Bert Jacobs and his five siblings grew up in a lower-middle-class family in Massachusetts. Their father was a craftsman and the breadwinner for the entire family. One day, Bert’s father was in a car accident that almost killed him. While he survived, the injuries from the accident ruined the use of his right arm, which effectively destroyed his career and led him to sink into a deep depression with volatile mood swings.
Bert’s mother, determined not to let the accident affect the family, worked hard to make sure the kids always looked for the positive in life. Every night at dinner, if things turned bad with her husband, she used a simple trick to change their mood. She would look around the table and say, “Tell me something good that happened today,” and the kids would each share their experiences. Bert observed how the energy around the table would instantly change.
This small act of infusing optimism was a lesson that would serve him well for years to come.
When the boys graduated college, they wanted to travel, so they took odd jobs in different parts of the country. On one of their road trips to visit each other, they decided to start a business together. They looked at their combined skillset—one was good with graphic design and the other was good with words—and started a T-shirt company.
They went back to Massachusetts and bought a van so they could sell the shirts out of it while traveling from town to town. They spent their entire savings, which at the time was around $160, and bought their first set of T-shirts. For the next 5 years, they traveled up and down the East Coast, selling T-shirts at festivals and universities often sleeping in the van or at the dormitories at the universities to avoid having to spend money on hotels.
On the return from one of their long road trips, they started talking about how pessimistic the news was—constantly telling people what was wrong with the world and preying on people’s fears. Bert and his brother began reminiscing on how their mom used to always ask about the good things in their lives.
They started thinking that maybe they should do something with their business to add more optimism to life.
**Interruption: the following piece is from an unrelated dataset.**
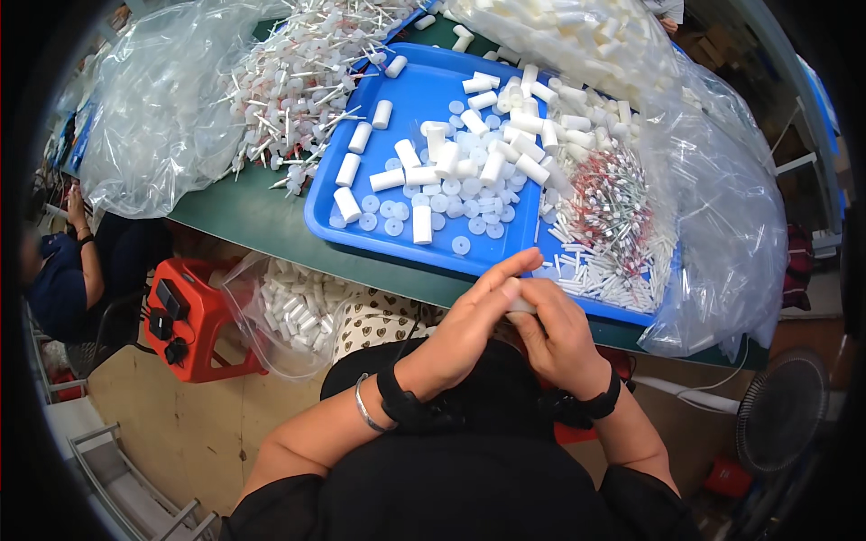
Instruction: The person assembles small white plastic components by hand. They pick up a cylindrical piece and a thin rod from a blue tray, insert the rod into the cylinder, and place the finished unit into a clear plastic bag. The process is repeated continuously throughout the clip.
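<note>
My two hands meet just in front of the near edge of the blue tray [361, 236]. Between them is a small white piece [521, 307], mostly covered by my fingers; it resembles the end of a white cylinder. My left hand [462, 332] presses its thumb on the piece, with its fingers pointing forward and right. My right hand [564, 329] curls its fingers and thumb round the piece from the other side. In the tray lie several white cylinders [421, 224] and flat translucent discs [461, 244], some cylinders lined up along its left side.
Thin white sticks with red wires [609, 203] fill the tray's right part. Assembled stick-and-disc pieces [293, 90] are heaped at the far left beside a clear plastic bag [171, 108]. A red stool [194, 316] and a bag of white cylinders [302, 307] stand below the green table [225, 203].
</note>
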Demonstrator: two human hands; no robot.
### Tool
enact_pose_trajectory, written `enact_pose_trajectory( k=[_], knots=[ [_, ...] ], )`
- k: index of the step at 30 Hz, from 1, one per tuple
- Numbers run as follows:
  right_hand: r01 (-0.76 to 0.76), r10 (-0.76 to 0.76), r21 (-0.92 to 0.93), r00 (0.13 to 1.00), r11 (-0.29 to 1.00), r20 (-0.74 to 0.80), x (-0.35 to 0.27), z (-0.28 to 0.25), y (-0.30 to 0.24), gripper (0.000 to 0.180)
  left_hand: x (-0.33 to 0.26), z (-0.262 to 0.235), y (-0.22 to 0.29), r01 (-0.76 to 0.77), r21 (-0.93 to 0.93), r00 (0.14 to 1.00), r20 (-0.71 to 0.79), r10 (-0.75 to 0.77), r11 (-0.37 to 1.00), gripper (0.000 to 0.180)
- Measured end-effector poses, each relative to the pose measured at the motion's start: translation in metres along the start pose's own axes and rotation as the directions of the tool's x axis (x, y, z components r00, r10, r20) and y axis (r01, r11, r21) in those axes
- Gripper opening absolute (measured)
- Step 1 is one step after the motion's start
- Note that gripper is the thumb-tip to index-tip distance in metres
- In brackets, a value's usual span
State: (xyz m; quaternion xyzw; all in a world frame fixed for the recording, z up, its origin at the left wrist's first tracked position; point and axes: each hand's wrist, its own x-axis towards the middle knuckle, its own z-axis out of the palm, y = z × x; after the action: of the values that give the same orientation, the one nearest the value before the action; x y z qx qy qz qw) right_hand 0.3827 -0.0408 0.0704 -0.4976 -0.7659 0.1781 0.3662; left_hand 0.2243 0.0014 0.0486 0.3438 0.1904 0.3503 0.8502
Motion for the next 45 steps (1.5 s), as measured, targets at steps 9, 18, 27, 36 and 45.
enact_pose_trajectory(
  k=[9, 18, 27, 36, 45],
  knots=[
    [0.08, -0.078, -0.131, 0.997, 0.988, 0.027, 0.008, 0.004, 0.008, 0.026, -0.001, -0.013, -0.004, 0.162, -0.49, 0.987, 0.073, -0.145, 0.857, 0.055],
    [-0.068, 0.063, -0.106, 0.997, 0.992, -0.05, 0.013, 0.02, -0.003, 0.029, 0.002, -0.011, 0.0, 0.113, -0.56, 0.992, 0.011, -0.129, 0.821, 0.055],
    [0.018, -0.026, -0.212, 0.999, 0.977, -0.037, 0.013, 0.032, -0.011, 0.024, -0.007, -0.007, -0.009, 0.045, -0.511, 0.997, -0.025, -0.068, 0.858, 0.061],
    [-0.299, 0.3, 0.212, 0.953, 0.93, 0.029, 0.017, 0.038, -0.018, 0.017, -0.011, -0.019, 0.004, 0.06, -0.298, 0.996, -0.051, -0.078, 0.953, 0.07],
    [-0.676, 0.495, 0.685, 0.709, 0.273, 0.502, 0.027, 0.036, -0.016, 0.034, -0.026, -0.026, 0.018, 0.063, -0.177, 0.989, -0.119, -0.085, 0.982, 0.07]
  ],
)
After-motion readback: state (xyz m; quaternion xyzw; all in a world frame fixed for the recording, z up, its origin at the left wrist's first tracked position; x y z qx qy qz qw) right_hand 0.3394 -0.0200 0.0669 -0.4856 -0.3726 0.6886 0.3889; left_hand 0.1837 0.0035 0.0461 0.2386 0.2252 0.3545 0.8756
When they returned to their apartment in Boston, they invited all their friends over to work on new ideas. They had this tradition where they would get a keg, start drinking, and everyone would contribute by drawing their ideas on the apartment walls (how cool is that?).
They told everyone their idea about adding optimism to life and told them to have at it. That night, many great characters and sayings ended up on the walls, but one stood out: a beret-wearing smiley face with sunglasses on. Next to it were the words “This guy’s got it figured out.”
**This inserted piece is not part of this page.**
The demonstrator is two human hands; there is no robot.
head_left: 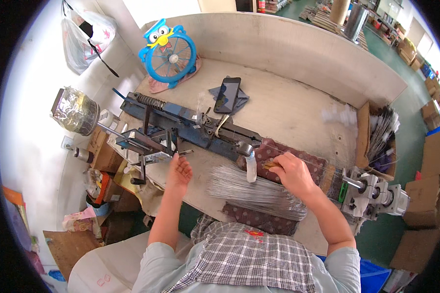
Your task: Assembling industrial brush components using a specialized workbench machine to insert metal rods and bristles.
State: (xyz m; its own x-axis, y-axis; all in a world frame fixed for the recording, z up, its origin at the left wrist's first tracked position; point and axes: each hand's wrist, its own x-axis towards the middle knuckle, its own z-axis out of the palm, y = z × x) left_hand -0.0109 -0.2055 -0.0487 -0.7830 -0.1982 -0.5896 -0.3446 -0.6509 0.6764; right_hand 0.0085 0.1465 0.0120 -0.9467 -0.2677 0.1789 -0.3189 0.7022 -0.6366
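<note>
My left hand (179,172) hovers palm-up with fingers apart just below the small metal clamp (157,156) at the left end of a long blue metal machine (190,124). It holds nothing. My right hand (289,171) rests on a dark patterned cloth (298,158), fingers pinched on a thin wire or stick near the machine's right end. A bundle of thin grey wires (252,190) lies across the table's front edge between my hands. A small clear plastic bottle (251,168) stands beside the bundle.
A black phone (227,95) lies on a blue cloth at the back. A blue owl-shaped fan (168,53) stands at the back left. A cardboard box of wires (379,136) sits at the right, a metal motor unit (374,193) below it. A foil-wrapped spool (76,111) is at the left.
</note>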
They loved how he looked, and after the party, they worked on that sketch and came up with a simple three-word saying: “Life is good.” They decided to take the last bit of money they had, $78, and make 48 T-shirts. They went to downtown Boston and sold all 48 shirts in 45 minutes.
They made more in that 45 minutes than they typically made in a week.
In that moment, they knew they not only had a great idea for a shirt, but they also had the beginnings of something far more than a slogan and a drawing. They had a story—a story that captured the spirit of optimism that their mother had implanted in them as children. Now they weren’t just two guys living in a van selling t-shirts, they had a mission to spread to the world.
The magic of their story is that they took the optimism they grew up with and turned it into a slogan and a company that represented everything positive they believed in. Their story literally changed everything for them that day. Bert and his brother went on to turn that story and that vision into what is now a $100M company, available in 4,500 retailers in all 50 states, and 30 countries. Now, everywhere you go, you can find “Life is good” and that smiley-faced spirit on everything they create.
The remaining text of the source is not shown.